The order in which the elements within a composition are viewed by the eye. We can called it the order of importance –
- where does the eye look at First
- where does the eye look at Second
- Where does the eye look at Third
*NOTE: keep in mind that visual hierarchy is evident in most VC’s the key is for you to be specific and able to describe the effect it has on the viewer.
How is visual hierarchy evident?
what elements & principles are creating the visual hierarchy? is it:
Ask yourself is their a strategic reason to the in order given to the VC?
- Perhaps a website address is made the focal point so that consumers can visit
- A fashion dress in a magazine so that viewers can be enticed to make a purchase
- A Real-estate sign promoting the sale of a property – photographs are purposely made the focal point to showcase property & entice potential buyers
The elements within a composition can be ordered according to their importance.
A hierarchy may be determined by the scale, colour or placement and arrangement of elements in a composition.
A bright-red colour may be used in a primarily black and- white design to create a focal point.
A poster that promotes a new movie may use imagery to attract a target audience and the text may be designated according to visual importance (what the target audience needs to interpret first).
Hierarchy by Placement
An object placed in the center will often be perceived as a focal point. If all eyes in the painting look at one object, or if an object is placed at the center of the lines of perspective, that object will be perceived as the focus of the work.
Hierarchy by Isolation
If most of the elements in a work of art are grouped closely together, an object by itself stands out as a focal point
Hierarchy by Contrast
Emphasis can be created by contrast.
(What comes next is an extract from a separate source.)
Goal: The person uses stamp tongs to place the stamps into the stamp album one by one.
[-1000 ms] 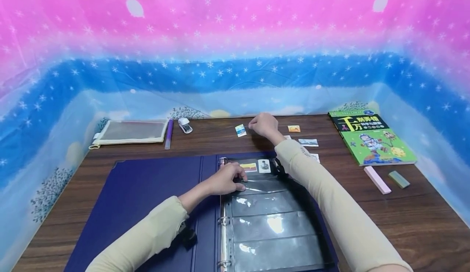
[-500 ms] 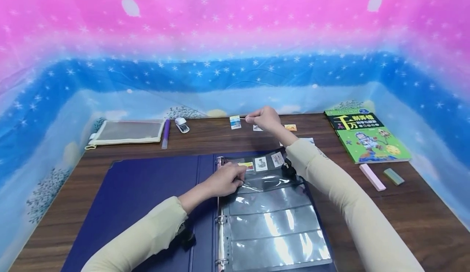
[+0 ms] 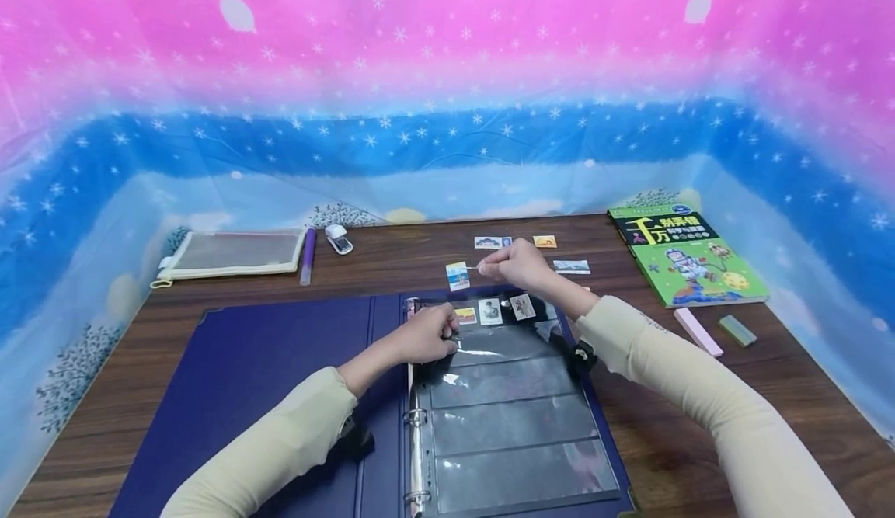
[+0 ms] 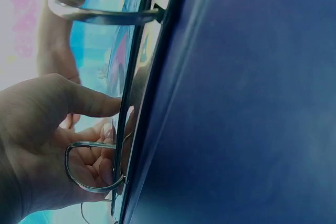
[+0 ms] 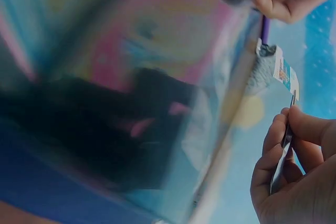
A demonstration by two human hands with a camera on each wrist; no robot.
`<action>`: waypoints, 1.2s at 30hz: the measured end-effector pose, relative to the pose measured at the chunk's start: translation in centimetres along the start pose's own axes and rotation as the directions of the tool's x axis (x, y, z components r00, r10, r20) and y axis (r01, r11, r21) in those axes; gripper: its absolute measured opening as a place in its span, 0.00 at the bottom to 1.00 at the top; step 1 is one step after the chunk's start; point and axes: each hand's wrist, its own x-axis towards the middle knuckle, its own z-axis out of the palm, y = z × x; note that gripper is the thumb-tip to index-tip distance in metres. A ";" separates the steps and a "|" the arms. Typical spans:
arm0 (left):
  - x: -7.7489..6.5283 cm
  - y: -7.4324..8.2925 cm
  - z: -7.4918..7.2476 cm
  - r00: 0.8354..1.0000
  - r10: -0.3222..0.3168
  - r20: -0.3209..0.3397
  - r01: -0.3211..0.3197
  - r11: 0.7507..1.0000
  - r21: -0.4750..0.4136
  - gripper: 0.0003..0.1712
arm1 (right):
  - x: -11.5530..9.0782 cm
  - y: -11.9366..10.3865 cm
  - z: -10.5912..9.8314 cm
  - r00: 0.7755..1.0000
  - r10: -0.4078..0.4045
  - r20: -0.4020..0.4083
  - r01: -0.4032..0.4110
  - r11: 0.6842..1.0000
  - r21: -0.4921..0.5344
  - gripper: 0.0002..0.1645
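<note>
My right hand [image 3: 519,265] grips a pair of tweezers [image 5: 283,163], whose tips hold a small blue-and-yellow stamp [image 3: 457,276] above the far edge of the album. My left hand [image 3: 424,334] is at the upper ring side of the clear pocket page [image 3: 517,425], thumb and fingers pinching its film. This page lies in the open navy ring binder [image 3: 280,394]. Along the page's top row sit an orange-yellow stamp [image 3: 466,315], a portrait stamp [image 3: 490,311] and a brownish stamp [image 3: 523,307]. The lower pockets show only dark backing and glare.
Several loose stamps, such as an orange one [image 3: 545,241] and a landscape one [image 3: 572,267], lie behind the binder. A green book [image 3: 699,265], pink block [image 3: 698,332] and green block [image 3: 737,330] are right; a mesh pouch [image 3: 234,254], purple pen [image 3: 308,256] and white-and-black object [image 3: 339,239] left.
The right hand has picked up the blue-and-yellow stamp with the tweezers from the far table and brought it nearer the page. The left hand has stayed at the page's top.
</note>
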 end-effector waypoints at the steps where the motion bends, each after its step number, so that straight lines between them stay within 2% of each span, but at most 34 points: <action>1: 0.0 0.0 0.0 1.000 0.000 0.002 0.000 1.000 -0.005 0.06 | -0.3 0.3 0.1 1.000 0.004 0.007 -0.004 1.000 0.002 0.15; 3: 0.1 0.0 -0.1 1.000 0.010 0.019 -0.010 1.000 -0.013 0.01 | -0.7 0.9 0.4 1.000 0.014 0.016 -0.014 1.000 0.008 0.14; 6: 0.2 0.0 -0.2 0.999 0.012 0.049 -0.010 0.999 -0.034 0.06 | -1.3 1.6 1.0 0.999 0.039 0.037 -0.040 0.999 0.029 0.14; 10: 0.2 0.1 -0.4 0.998 -0.024 0.055 0.026 0.999 -0.041 0.08 | -2.0 2.2 1.7 0.996 0.065 0.054 -0.066 0.998 0.023 0.13; 17: 0.1 -0.1 -0.3 0.998 -0.064 0.015 0.065 0.996 -0.054 0.08 | -3.1 2.4 2.6 0.998 0.047 0.051 -0.047 0.999 0.005 0.13; 21: 0.2 -0.7 -0.1 0.998 -0.049 -0.044 0.046 0.996 -0.072 0.07 | -3.6 2.3 3.2 0.997 0.052 0.065 -0.053 0.998 0.017 0.12; 26: 0.1 -0.8 -0.2 0.994 -0.029 -0.105 0.020 0.996 -0.084 0.06 | -4.0 2.2 3.5 0.995 0.055 0.077 -0.057 0.998 0.019 0.11; 36: 0.2 -0.4 -0.1 0.992 -0.062 -0.109 0.051 0.994 -0.099 0.05 | -4.1 2.1 3.8 0.994 0.049 0.102 -0.047 0.998 -0.029 0.10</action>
An element in contrast with something else is more easily seen and understood; something different attracts the eye.
Any of the elements can be contrasted:
- line (a curve in the midst of straight lines), shape (a circle in a field of squares)
- color (one red dot on a background of grays and blacks)
- Tone (a light or dark area in the middle of its opposite)
- texture (rough vs. smooth)
- Contrast can also be created by contrasting orientation in space (horizontal, vertical, diagonal)
- Shape (a geometric shape in an otherwise naturalistic image) and size.
- An anomaly, or something that departs from the norm, will also stand out and grab our attention, for example a person wearing a snowsuit on a tropical beach.